Farcical High Court Decision Backs PSNI Farce

Farcical High Court Decision Backs PSNI Farce
Chris Bray
The Shade of the Cloud of Arrows

I am now convinced that the Police Service of Northern Ireland is an elaborate prank, a kind of brilliantly large-scale Candid Camera — and the courts are totally on on the joke.

Let’s start with some background. Feel free to skip to the heading WOODSHOP FELONY below if you’ve been following the Belfast Project subpoenas closely (you poor bastard) and don’t need to go through the whole farce again.

In 2011, investigating a 1972 murder that they had ignored for thirty-nine years, the Police Service of Northern Ireland went shopping for unearned confessions in a historical archive in the United States. The subpoenas served on Boston College were, the claim went, desperately necessary, investigative tools scratching away the truth behind the most serious of crimes: the kidnapping, murder, and secret burial of a widowed mother of ten children, Jean McConville, killed by the Provisional IRA as a suspected informer in the employ of the British army in Belfast.

Locked away in a university library, the Belfast Project tapes supposedly held the answers; consisting of frank oral history interviews with former members of paramilitary organizations, they would allow the authorities to bring a set of killers to justice. The headlines said so, plainly and uncritically. “Tapes Hold N. Ireland Murder Secrets,” CNN reported. It was all pretty simple: Get the tapes, press the “play” button, make some arrests.

The police got the tapes they sought, but it doesn’t appear that the police got their Northern Ireland murder secrets. More than seven years later, no one has ever been brought to trial over McConville’s murder, or on any other crime supposedly exposed by the tapes. One elderly man, allegedly a former Provisional IRA member of high rank, was charged more than four years ago with crimes related to the killing, but his case has become the Jarndyce v. Jarndyce of the criminal courts — forever subject to status conferences, forever unresolved.
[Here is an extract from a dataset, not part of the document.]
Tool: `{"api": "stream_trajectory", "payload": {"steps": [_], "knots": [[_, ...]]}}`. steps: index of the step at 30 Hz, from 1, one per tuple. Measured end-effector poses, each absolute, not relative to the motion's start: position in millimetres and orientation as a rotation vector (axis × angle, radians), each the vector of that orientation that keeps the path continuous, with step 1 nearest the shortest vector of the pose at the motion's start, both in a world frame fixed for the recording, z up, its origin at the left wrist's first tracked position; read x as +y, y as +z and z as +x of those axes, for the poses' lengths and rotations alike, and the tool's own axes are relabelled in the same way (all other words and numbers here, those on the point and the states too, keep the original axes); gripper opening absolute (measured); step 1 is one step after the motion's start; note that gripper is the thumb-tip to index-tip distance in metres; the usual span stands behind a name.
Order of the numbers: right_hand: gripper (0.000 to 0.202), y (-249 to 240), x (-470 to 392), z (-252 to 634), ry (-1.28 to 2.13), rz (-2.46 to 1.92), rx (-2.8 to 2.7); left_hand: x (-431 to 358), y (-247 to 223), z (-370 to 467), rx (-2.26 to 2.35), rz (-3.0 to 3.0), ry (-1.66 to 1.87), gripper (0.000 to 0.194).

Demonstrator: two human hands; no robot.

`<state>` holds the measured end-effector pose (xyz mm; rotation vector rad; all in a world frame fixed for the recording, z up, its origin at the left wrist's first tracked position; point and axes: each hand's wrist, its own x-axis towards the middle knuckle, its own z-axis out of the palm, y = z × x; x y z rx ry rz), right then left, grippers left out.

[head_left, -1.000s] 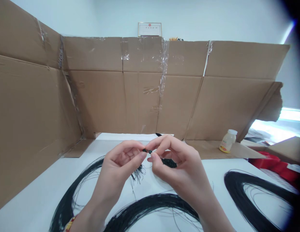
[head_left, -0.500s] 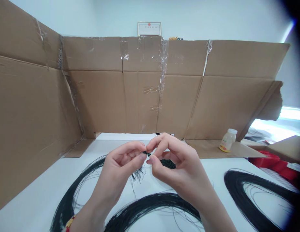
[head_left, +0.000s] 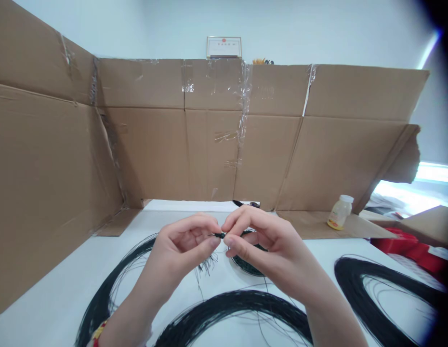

Following another, later subpoena, another set of charges were brought against another elderly man alleged to have once been a ranking member of a Loyalist paramilitary organization. Those charges have also gone Full Kafka, forever wandering the hallways of the courts of Northern Ireland and rattling their chains. One day the sun will implode, our solar system will vanish into a black hole, and the charges brought on the basis of the Belfast Project tapes will finally meet their resolution.

WOODSHOP FELONY

But now the farce of the Belfast Project tapes has become something else altogether, the word for which probably hasn’t been coined, yet. We’ll need a neologism that combines the ideas of raw sewage, things of microscopic importance, and pure farce. (This would be easier if we all spoke German.)

In 2014, circling back to a source that had brought them no form of success in court at all, law enforcement authorities in Northern Ireland asked the U.S. Department of Justice to promulgate a new Belfast Project subpoena. This time, the PSNI was seeking the recorded interviews archived at Boston College in which a Belfast Project researcher, Anthony McIntyre (a former Long Kesh prisoner who has a PhD in history), is said to have discussed his own role in the Provisional IRA.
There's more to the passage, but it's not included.